This song was written by bassist Chris Squire and has a lot of places where his uniquely tuned bass stands out. Amazingly, while the AA MONITOR2 was clearly more solid, the HF content of the WAVECREST HVL-1 captured enough of his unique sound to hold its own! TIE!

At 2:50, the band goes back into the same hard driving phrase as used for the intro. Surprisingly, this time, the AA MONITOR2 was a clear winner as the WAVECREST HVL-1 seemed treble heavy. This happens again at 8:35. The AA MONITOR2 is more transparent and it is easier to pick out each voice that is playing. AA MONITOR2!

Jon Anderson's voice is a tie. The closeness presented by the stronger treble from the WAVECREST HVL-1’s matched the extra richness the AA MONITOR2’s captured from his voice. TIE!

The better rendition of the cymbals on the WAVECREST HVL-1 gives it the nod and the WAVECREST HVL-1 often (but not always) sounded better overall when the ride cymbal was in play. WAVECREST HVL-1!

For tom drums, the AA MONITOR2 dominates with a greater solidness. AA MONITOR2!

For snare, the WAVECREST HVL-1 offers greater presence. WAVECREST HVL-1!

*Emilie-Claire Barlow – C’est Si Bon (the very thought of you)*

In contrast to Norah Jones' voice, the midrange detail offered by the AA MONITOR2 on Emilie's voice was not sufficient to beat the closeness and breathiness the WAVECREST HVL-1 offered! This makes sense because Emilie’s voice is a higher pitch and not quite as rich as Norah’s. WAVECREST HVL-1!

In this piece, the sax is played with a thinner tone (likely to better match Emilie’s) and in contrast to the Ed Palermo song above, the WAVECREST HVL-1 was a more natural presentation of this sound. WAVECREST HVL-1!

*Steely Dan - I Got the News (Aja)*

The deep and accurate bass of the AA MONITOR2 stands out as the clearly dominant difference throughout this song.
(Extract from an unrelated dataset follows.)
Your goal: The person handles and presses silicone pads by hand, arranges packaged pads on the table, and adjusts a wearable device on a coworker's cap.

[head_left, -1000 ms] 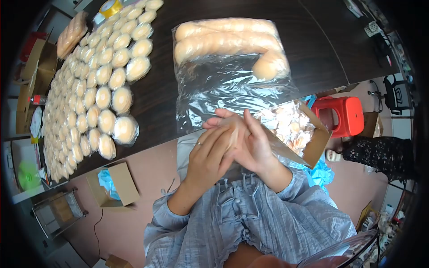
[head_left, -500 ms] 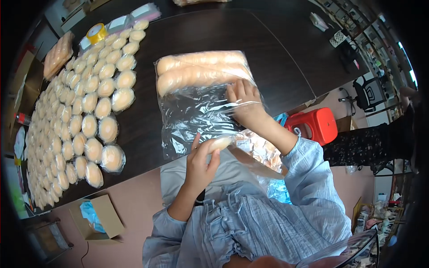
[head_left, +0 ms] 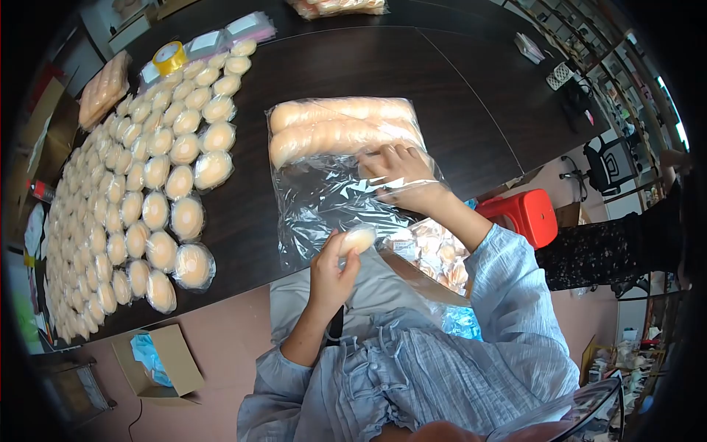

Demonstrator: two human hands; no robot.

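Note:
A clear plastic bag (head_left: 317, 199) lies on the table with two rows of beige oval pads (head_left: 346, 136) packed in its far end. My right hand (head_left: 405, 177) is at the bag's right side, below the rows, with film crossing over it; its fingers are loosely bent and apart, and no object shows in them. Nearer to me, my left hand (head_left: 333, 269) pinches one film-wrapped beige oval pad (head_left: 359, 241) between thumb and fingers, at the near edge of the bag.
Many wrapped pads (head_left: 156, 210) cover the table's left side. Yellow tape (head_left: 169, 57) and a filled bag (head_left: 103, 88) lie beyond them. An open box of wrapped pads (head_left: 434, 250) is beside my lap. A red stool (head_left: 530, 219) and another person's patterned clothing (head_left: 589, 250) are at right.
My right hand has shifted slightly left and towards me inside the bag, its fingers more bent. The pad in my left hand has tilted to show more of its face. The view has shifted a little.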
AA MONITOR2!

The ride cymbal has more shine on the WAVECREST HVL-1, as a matter of fact; it was exceptional for any soft dome tweeter. I don’t know if this speaker has a bit more emphasis on the upper frequencies or actually has extension beyond other (including more expensive) soft domes, but either way, to my ear, it sounds more like a live cymbal tap. WAVECREST HVL-1!
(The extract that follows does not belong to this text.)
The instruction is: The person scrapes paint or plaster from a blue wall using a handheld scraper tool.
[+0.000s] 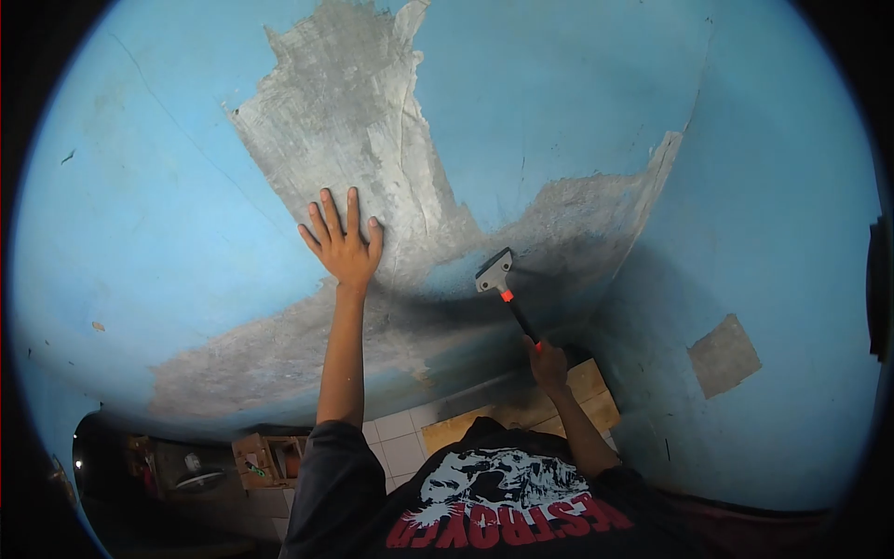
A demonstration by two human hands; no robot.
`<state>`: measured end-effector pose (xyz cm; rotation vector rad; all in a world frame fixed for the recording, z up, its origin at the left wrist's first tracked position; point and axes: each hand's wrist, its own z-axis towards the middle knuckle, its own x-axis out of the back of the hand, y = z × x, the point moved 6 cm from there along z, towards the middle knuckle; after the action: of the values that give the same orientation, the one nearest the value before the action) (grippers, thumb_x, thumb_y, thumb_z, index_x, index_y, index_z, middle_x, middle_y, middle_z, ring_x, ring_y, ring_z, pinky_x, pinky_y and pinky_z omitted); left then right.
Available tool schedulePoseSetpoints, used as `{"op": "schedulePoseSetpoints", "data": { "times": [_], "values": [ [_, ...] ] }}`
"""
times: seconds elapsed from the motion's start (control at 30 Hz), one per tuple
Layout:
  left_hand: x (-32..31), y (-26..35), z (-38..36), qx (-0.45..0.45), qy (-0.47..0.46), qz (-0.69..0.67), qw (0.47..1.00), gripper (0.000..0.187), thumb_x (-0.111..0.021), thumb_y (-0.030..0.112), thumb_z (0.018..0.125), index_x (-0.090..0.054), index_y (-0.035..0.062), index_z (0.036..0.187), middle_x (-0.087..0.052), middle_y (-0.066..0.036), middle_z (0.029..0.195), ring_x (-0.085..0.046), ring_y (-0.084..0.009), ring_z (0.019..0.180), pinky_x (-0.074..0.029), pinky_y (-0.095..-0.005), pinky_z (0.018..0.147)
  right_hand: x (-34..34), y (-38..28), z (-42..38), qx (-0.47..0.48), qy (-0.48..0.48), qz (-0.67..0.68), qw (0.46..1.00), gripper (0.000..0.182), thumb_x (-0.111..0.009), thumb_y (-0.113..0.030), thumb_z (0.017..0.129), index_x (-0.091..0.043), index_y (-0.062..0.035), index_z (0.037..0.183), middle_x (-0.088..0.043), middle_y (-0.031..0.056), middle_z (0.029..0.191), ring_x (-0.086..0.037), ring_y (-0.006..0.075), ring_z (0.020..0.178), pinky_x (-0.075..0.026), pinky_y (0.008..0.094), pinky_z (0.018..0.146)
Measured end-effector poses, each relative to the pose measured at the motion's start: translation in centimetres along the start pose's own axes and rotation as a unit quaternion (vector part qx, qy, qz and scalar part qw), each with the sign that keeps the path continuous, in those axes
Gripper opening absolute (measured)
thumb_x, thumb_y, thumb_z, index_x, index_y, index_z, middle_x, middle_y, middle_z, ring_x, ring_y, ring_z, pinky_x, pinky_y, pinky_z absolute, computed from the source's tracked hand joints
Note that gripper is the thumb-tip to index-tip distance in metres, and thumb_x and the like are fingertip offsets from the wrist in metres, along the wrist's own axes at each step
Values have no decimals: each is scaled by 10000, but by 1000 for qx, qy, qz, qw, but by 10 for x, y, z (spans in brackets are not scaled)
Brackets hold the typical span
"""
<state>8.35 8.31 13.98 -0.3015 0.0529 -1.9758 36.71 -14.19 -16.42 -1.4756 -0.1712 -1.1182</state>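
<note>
My left hand lies flat with spread fingers on a bare grey patch of the blue wall. My right hand is wrapped round the black and red handle of a long-handled scraper. The scraper's wide grey head sits against the wall, at a leftover strip of blue paint between stripped grey areas. Its blade edge points up and is partly dark in shadow.
A separate grey patch shows on the right wall. Below are white floor tiles, a yellowish board, a small wooden crate and a fan-like object at lower left. A wall corner runs down on the right.
</note>
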Motion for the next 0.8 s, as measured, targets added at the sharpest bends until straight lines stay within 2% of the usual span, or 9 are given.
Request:
{"op": "schedulePoseSetpoints", "data": {
  "times": [0.13,0.2,0.57,0.8],
  "values": [
    [-1,-1,-3,11,-9,4,1000,525,-527,362,984,-579,189,1477,-359,-161,1640,-234,-363,1552,-58,-563,1249,-1,-5,0,7,-15,13,1000,557,-576,-542,1003,-616,-18,817,-638,229,658,-655,481,705,-485,570,603],
    [-1,-4,-4,25,-6,8,1000,516,-559,378,945,-622,233,1437,-397,-132,1625,-246,-339,1552,-63,-550,1258,-7,-11,2,12,-22,27,999,555,-576,-540,1004,-616,-19,815,-636,227,654,-655,479,700,-485,567,600],
    [-4,-6,-7,30,-9,10,999,525,-564,390,935,-626,236,1433,-398,-135,1624,-234,-347,1554,-51,-550,1259,2,-18,5,34,24,4,999,516,-582,-501,1013,-612,-28,808,-624,213,631,-646,467,664,-473,567,578],
    [-2,-3,-5,24,-4,13,1000,523,-563,385,931,-634,230,1426,-396,-144,1624,-234,-359,1553,-61,-559,1255,-19,-17,16,39,14,26,999,497,-588,-481,1017,-605,-28,812,-616,218,628,-647,470,677,-470,557,570]
  ]
}}
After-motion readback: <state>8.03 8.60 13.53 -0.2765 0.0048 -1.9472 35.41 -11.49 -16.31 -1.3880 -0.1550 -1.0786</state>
For cymbal crashes, the WAVECREST HVL-1 lost a bit of control. The AA MONITOR2 was not as strong with the cymbals, but maintained control (clarity). AA MONITOR2!
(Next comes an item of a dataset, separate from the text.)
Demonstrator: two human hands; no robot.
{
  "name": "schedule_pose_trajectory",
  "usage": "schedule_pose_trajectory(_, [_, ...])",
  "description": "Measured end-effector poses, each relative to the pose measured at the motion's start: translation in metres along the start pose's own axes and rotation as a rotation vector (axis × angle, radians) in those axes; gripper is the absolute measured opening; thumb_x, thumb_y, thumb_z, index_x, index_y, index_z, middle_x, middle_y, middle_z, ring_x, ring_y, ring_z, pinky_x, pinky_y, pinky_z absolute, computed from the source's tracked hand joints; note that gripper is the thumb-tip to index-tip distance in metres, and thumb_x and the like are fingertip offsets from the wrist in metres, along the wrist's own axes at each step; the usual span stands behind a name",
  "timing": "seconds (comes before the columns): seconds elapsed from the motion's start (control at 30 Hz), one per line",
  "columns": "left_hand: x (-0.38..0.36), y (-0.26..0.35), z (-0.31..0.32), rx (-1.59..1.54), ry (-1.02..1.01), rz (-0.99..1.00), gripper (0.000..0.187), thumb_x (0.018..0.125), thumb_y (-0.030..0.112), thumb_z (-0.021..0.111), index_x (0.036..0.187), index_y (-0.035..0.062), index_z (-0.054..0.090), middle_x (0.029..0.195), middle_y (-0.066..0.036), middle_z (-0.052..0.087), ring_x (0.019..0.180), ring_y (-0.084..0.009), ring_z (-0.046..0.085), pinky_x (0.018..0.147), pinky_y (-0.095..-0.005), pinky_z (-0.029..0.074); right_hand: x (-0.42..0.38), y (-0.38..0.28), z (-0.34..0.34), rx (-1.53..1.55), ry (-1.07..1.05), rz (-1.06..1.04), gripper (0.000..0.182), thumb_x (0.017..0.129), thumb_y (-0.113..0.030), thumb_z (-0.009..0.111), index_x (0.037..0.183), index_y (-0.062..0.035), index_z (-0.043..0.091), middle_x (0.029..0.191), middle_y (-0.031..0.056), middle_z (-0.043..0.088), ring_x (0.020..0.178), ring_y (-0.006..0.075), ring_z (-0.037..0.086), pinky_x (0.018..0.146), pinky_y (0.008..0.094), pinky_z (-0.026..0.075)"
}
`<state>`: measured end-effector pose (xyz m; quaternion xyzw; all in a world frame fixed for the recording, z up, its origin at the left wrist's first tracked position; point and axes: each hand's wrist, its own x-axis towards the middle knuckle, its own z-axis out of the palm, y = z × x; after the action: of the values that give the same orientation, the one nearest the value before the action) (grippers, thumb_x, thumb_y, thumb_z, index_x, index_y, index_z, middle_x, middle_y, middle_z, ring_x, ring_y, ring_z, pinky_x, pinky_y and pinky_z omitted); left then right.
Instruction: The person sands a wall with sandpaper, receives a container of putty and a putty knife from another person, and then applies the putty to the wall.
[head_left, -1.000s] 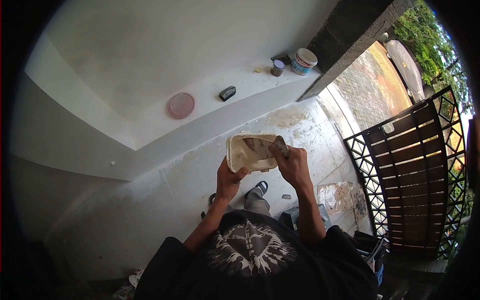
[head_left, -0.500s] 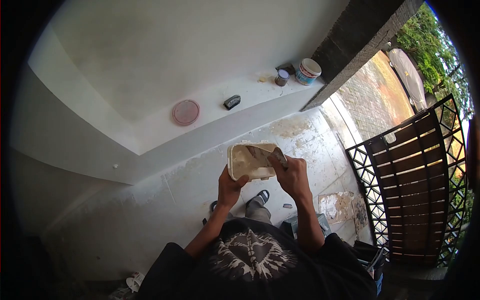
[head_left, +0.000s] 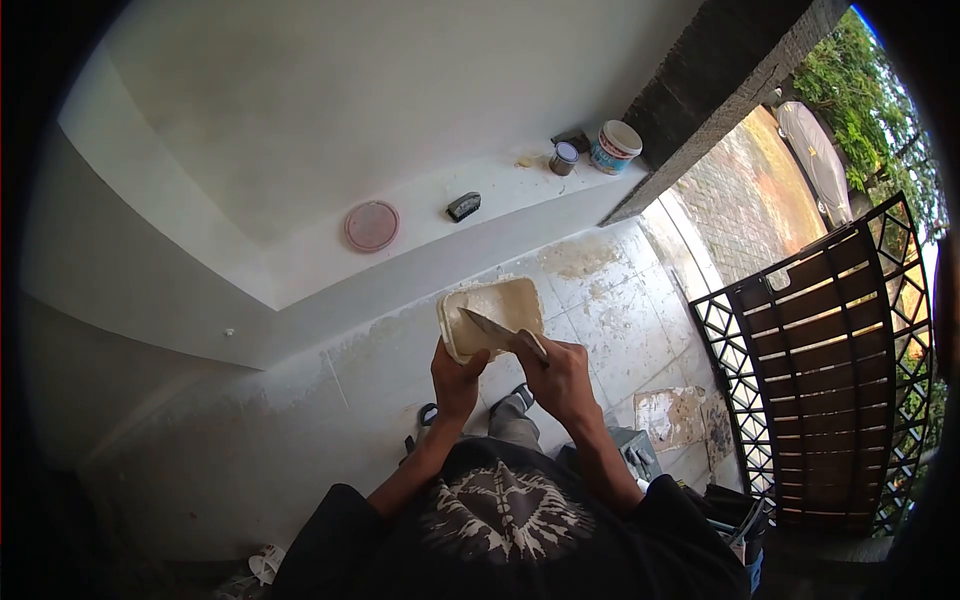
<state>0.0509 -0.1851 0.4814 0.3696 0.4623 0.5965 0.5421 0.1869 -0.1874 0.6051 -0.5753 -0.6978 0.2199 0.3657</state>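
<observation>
A cream-coloured plastic tub (head_left: pixel 518 297) is tilted in front of my chest, pale residue coating its inside. My left hand (head_left: pixel 457 382) grips it by the near left side, thumb over the rim. In my right hand (head_left: pixel 558 378) is a putty knife (head_left: pixel 488 327), its blade angled up and left across the tub's opening. The fingers of that hand are wrapped round the handle, close to the tub's near right edge.
On the white ledge lie a pink round lid (head_left: pixel 372 227) and a dark block (head_left: pixel 463 207). A small can (head_left: pixel 564 158) and a white-and-blue bucket (head_left: pixel 615 147) stand farther right. A slatted gate (head_left: pixel 820 380) is at right; a grey box (head_left: pixel 632 452) sits by my right arm.
The tub has shifted slightly left and tipped. My right hand has moved left and down, bringing the putty knife's blade from inside the tub to across its opening.
</observation>
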Motion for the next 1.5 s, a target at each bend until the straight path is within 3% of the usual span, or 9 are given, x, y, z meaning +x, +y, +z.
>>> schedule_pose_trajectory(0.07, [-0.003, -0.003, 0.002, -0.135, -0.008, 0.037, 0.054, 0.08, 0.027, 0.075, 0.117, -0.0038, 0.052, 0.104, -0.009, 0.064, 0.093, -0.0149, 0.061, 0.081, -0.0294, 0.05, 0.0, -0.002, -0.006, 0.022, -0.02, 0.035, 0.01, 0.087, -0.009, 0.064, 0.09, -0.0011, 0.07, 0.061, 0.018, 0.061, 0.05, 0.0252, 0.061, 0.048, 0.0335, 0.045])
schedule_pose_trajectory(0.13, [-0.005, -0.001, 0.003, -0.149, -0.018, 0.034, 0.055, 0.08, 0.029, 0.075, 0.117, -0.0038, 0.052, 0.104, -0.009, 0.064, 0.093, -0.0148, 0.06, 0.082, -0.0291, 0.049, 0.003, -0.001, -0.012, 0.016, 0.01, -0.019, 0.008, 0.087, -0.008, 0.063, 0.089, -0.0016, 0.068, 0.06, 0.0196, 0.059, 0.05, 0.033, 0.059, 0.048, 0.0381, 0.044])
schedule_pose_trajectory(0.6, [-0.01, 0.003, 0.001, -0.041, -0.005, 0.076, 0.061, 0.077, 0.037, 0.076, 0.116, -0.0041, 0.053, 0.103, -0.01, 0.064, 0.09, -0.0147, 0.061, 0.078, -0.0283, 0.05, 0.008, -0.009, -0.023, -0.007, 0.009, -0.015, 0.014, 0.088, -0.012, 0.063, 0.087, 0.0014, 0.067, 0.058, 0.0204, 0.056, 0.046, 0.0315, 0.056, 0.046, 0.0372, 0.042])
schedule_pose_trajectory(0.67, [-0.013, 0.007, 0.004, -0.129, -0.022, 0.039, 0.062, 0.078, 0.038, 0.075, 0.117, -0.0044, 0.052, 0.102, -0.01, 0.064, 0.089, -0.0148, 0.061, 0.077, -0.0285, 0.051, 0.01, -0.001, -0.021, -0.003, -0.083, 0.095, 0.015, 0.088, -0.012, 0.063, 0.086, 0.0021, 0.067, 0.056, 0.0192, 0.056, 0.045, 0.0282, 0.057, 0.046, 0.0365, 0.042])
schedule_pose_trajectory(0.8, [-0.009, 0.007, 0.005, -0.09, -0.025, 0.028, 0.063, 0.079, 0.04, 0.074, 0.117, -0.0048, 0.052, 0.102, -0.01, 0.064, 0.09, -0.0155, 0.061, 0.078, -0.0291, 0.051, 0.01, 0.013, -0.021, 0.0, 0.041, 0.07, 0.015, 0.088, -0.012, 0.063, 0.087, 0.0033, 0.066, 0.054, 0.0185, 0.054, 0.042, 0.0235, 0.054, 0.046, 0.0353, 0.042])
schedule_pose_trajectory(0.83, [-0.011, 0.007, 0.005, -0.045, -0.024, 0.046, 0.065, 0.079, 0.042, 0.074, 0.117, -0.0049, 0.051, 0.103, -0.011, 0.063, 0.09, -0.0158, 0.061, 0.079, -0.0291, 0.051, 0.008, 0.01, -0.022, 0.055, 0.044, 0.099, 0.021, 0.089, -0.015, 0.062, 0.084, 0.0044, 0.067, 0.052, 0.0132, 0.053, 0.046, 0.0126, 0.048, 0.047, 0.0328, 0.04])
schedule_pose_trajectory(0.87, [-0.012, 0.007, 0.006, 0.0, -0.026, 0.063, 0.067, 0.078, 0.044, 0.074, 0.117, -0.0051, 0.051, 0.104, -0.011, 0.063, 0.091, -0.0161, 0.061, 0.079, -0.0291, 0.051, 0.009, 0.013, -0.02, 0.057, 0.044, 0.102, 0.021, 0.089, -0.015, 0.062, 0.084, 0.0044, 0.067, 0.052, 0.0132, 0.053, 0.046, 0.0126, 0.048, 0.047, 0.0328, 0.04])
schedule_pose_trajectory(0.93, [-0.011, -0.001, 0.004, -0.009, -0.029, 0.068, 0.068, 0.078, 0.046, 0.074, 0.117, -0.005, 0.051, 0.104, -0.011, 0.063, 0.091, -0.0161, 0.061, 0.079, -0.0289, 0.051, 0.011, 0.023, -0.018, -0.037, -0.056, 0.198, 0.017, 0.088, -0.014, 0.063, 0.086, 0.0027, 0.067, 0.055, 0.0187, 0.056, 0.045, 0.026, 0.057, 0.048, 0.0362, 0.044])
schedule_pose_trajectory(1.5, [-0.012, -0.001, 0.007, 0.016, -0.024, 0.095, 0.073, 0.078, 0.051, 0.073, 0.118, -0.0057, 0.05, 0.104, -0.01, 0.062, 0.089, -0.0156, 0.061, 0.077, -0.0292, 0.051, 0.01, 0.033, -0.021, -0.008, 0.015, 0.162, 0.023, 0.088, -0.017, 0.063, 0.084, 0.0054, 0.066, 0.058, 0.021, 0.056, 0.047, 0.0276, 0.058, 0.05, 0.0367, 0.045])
*Chet Atkins – Sunrise (Stay Tuned)*

It was a surprise, but the triangle was a match between these two speakers. I expected the WAVECREST HVL-1 to present more shine, but I didn't hear it! TIE!

Much of this song presents lots of guitar picking and fretwork. The AA MONITOR2 exhibited more detail in the midrange, but the brassy sound of the guitar strings presented in the top end by the WAVECREST HVL-1 was nicer and the WAVECREST HVL-1 held its own. TIE!

There is some electric bass that gets nicely aggressive (but still playing under melody) in this tune with some slap notes. The AA MONITOR2 nicely presented this bass performance which were lost on the WAVECREST HVL-1 (you can hear them if you listened for them, but probably would never notice them in casual listening). AA MONITOR2!

*Herbie Hancock – River (River – the Joni letters)*

Corriane Bailey's voice played well with the breathiness and shine of the WAVECREST HVL-1, but also thrived on the AA MONITOR2's ability to produce a fuller resonance. I could not pick a favorite. This surprised me as I really expected this to be a similar situation to Emilie Claire Barlow’s voice and WAVECREST HVL-1 to dominate (see above). TIE!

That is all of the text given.